One man who will feel its loss deeply is Alexander Morrison, 93, standing on the Renfrew side, throwing hunks of plain loaf to the swans and gulls from a Mother's Pride bag. He was born in a cottage only a few yards from here and has spent all his days watching the ferry go to and fro. He's dressed in a peaked cap and blue coat and says he has 1,000 photographs of the boat at home, plus screeds of data. He worked in the shipyards, first at Simons-Lobnitz in 1931 and then moving to Babcock's. "He was the best driller on the Clyde," says his pal, Charlie Newlands, 65. His last job before he retired was working on the boiler of the Waverley.

Meeting Mr Morrison is to sense very acutely how close we are to periods that feel quite distant. His father, for instance, was born in 1865, and he himself has been an eyewitness to all the maritime history of which the Renfrew ferry is a frail, lingering part. He has attended the launch of every ship on the Clyde for the past 60 years, and you can ask him a random question such as, "When was the Queen Mary launched?" in full expectation of an accurate reply. "Ah mind it was a terrible wet day ..." he'll begin and go from there.

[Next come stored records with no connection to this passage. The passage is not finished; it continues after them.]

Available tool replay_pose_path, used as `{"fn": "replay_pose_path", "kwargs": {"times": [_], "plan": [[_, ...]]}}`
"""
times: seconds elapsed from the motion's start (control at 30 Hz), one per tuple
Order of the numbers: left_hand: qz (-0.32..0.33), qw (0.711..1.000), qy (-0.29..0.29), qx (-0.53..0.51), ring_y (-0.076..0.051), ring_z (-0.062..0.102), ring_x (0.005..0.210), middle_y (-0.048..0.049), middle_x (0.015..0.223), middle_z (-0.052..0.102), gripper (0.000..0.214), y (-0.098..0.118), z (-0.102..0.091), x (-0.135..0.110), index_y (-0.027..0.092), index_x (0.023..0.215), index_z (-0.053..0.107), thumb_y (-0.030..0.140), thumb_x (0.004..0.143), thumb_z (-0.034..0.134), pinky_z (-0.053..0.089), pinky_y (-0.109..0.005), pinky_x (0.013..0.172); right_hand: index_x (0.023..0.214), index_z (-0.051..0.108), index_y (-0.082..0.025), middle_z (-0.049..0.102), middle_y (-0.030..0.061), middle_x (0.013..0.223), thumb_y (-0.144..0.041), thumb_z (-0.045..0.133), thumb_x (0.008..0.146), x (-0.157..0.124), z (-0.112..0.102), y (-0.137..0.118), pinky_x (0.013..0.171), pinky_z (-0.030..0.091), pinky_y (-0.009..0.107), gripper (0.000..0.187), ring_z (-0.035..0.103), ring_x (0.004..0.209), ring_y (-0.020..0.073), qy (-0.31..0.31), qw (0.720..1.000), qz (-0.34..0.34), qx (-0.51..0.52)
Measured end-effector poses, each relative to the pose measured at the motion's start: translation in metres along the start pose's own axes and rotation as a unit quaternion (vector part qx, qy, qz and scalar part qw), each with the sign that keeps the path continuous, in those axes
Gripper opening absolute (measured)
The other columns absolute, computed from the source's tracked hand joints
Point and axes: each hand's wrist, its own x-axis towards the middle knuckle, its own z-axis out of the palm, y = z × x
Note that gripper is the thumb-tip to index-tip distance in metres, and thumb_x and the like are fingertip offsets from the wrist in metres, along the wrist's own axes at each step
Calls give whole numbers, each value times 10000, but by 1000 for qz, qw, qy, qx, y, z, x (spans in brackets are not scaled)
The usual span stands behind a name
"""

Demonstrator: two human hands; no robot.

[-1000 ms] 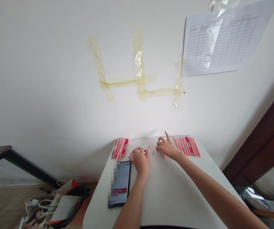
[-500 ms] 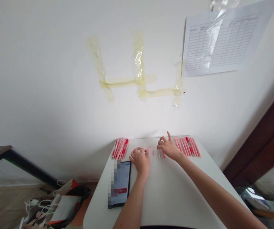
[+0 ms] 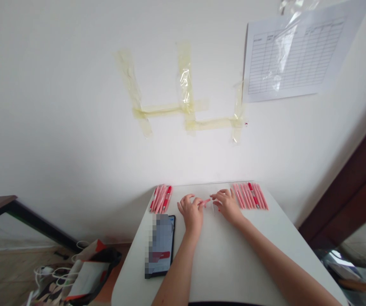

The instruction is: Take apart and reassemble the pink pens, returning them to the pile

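Note:
My left hand (image 3: 191, 212) is over the far part of the white table, with thumb and fingertips closed on a pink pen barrel (image 3: 206, 202) that points to the right. Just right of that barrel, my right hand (image 3: 229, 207) has its fingers bent and thumb and index finger a little apart. Under its fingertips lies a thin clear rod (image 3: 214, 209), perhaps a pen refill. A small red piece (image 3: 219, 209) shows partly beneath the same hand; the rest of it is hidden.
Pink and red pens (image 3: 161, 199) lie in a bunch at the back left. More pens (image 3: 251, 196) form a row at the back right. A phone (image 3: 162, 246) rests near the left edge of the white table (image 3: 234, 263), whose back edge meets the wall.
My right hand has come down and its raised finger has lowered. My left hand has shifted slightly right with the pen barrel, near where a small pink piece lay.

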Motion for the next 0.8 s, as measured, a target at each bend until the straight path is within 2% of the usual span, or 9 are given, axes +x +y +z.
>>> {"fn": "replay_pose_path", "kwargs": {"times": [0.13,0.3,0.6,0.8], "plan": [[26,999,-16,24,-274,473,1272,-61,1241,603,109,2,-2,-1,295,887,766,258,869,665,215,-640,1200,1154,724,-277,737,82,1074,-171,616,921,-4,3,-1,1145,269,656,278,587,1164,272,1,999,15,31],[65,996,-19,53,-266,461,1283,-60,1256,606,185,2,-2,-2,300,888,769,187,875,623,169,-658,1226,1109,738,-293,732,76,1069,-195,598,932,-6,5,-2,1160,208,676,246,594,1159,264,1,998,21,59],[79,996,-3,47,-266,466,1277,-43,1252,601,192,1,-1,-2,322,894,772,201,883,623,163,-677,1223,1076,760,-284,707,91,1088,-187,624,910,-7,3,-3,1120,331,601,236,596,1160,270,10,996,53,76],[69,996,-5,48,-267,465,1277,-42,1256,603,202,2,-1,-2,319,884,770,185,877,620,154,-674,1225,1070,770,-273,703,92,1040,-177,628,889,-6,3,-2,1110,362,588,249,610,1115,272,17,993,64,99]]}}
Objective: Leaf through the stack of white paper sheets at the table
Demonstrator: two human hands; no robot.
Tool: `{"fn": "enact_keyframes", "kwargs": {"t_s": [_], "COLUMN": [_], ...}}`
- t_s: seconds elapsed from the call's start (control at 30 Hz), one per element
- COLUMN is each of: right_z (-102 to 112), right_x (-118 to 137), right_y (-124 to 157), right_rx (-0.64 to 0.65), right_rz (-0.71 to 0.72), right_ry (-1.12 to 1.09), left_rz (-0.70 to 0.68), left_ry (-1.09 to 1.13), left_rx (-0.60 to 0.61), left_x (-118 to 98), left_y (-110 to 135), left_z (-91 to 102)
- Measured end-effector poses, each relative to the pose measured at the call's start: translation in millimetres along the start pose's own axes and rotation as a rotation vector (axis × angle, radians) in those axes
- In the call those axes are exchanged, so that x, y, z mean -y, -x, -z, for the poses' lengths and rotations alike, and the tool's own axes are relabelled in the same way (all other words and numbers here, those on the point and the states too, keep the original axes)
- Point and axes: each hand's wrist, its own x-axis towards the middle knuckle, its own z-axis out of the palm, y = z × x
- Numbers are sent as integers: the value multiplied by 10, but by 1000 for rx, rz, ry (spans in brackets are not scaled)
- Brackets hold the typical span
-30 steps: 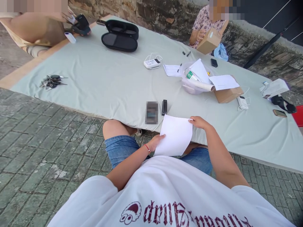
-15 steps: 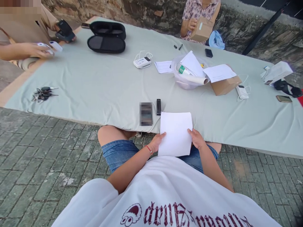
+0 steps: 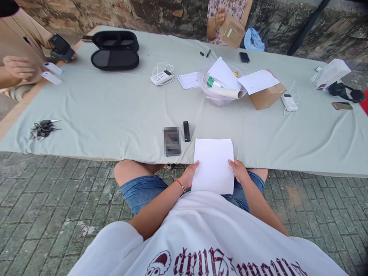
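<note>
Pale green cloth covers the long bench [image 3: 129,111], with brick paving [image 3: 37,199] on the near side and a rough stone wall [image 3: 161,15] beyond. White paper [image 3: 213,165] lies between the person's two hands, above the lap, its far edge reaching over the near edge of the bench and its near edge by the white shirt [image 3: 198,226]. The left hand [image 3: 189,174] grips its left side, and the right hand [image 3: 240,172] its right side, slightly nearer the middle of its length than the near corners. On both hands the thumb rests on top and the fingers are closed on the paper from beneath; how far they curl cannot be told, as the paper hides them. Whether it is one sheet or several is also unclear. Just beyond its far left corner sits a black stapler [image 3: 186,131], beside a dark, blurred-out object [image 3: 172,142]. Farther off stands a plastic basin [image 3: 220,100] holding papers.
</note>
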Motion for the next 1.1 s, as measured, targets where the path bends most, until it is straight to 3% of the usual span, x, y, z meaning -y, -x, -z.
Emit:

For most people, the Clyde looks nearly empty, but for Alexander Morrison it's full of ghost ships, sleek and vivid memories. Now, as he considers the end of the ferry that is one of the few remaining vessels on the river, his blue eyes come to rest on the boat and grow sad. "They're telling me they're gonnae dae away wi' that," he says. "Ah wish they would wait till ah'm away and then they can dae whit they like."